岡本が紹介する。そのグループには女性が5人ほどいた。

  「うわぁ~かわいい!いくつ?」

ユキは一気に囲まれた。そんな事は経験した事がなかったから体が硬直するぐらい緊張してしまった。

  「ほら、ユキちゃん、緊張しちゃったじゃないですか。ひとりずつ…。」

岡本が助け舟を出す。

  「ユキちゃん、この人たち、飛び級チームなんだ。まぁユキちゃんが最年少
   って~のはかわらないけど。俺が15…まぁ今年16だけどこいつも15,で、
   後は17。」

医大へ飛び級するのにたった1年かもしれないがその一年がとても大きかったりする。

  「森ユキです。よろしくお願いします。ユキ、と呼んでください。」

ユキはいままで“森さん”と呼ばれていた。転校があったせいか誰もファーストネームで呼ばなかった。

  「よろしくね、ユキちゃん!」

5人の女性がユキを取り囲み自分の名前を言い合う。すぐに覚えなくても大丈夫、これからはご飯一緒に食べて仲良くしましょう、と言われた。
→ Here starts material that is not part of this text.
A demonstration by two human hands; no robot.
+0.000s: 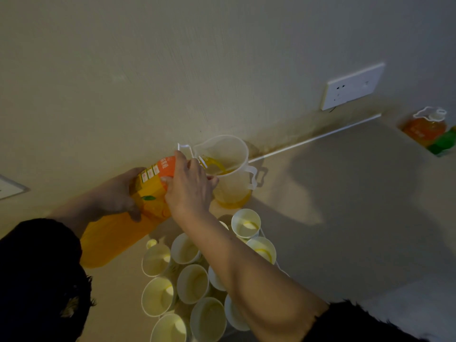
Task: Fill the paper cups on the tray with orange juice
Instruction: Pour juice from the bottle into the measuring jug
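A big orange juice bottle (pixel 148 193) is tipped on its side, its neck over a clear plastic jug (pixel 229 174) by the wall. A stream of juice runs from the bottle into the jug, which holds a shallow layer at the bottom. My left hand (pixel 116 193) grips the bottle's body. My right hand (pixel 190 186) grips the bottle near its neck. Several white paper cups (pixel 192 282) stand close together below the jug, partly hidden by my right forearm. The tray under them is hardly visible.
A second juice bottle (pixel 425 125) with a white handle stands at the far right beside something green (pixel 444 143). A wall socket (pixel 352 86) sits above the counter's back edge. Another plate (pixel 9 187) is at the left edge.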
聞けば5人は看護士志望。

  「すごぉい!飛び級で…12歳で医大生…」

誰もが絶句する。

  「いえ…偶然チャンスがあっただけで…。」

確かに国の一斉テストがなければここにはいないはずだが…

  「うふふ、お互い早く現場に出られるように頑張りましょうね。」

自己紹介もそこそこに15人は人だかりから離れるようにステーションの方へ向かった。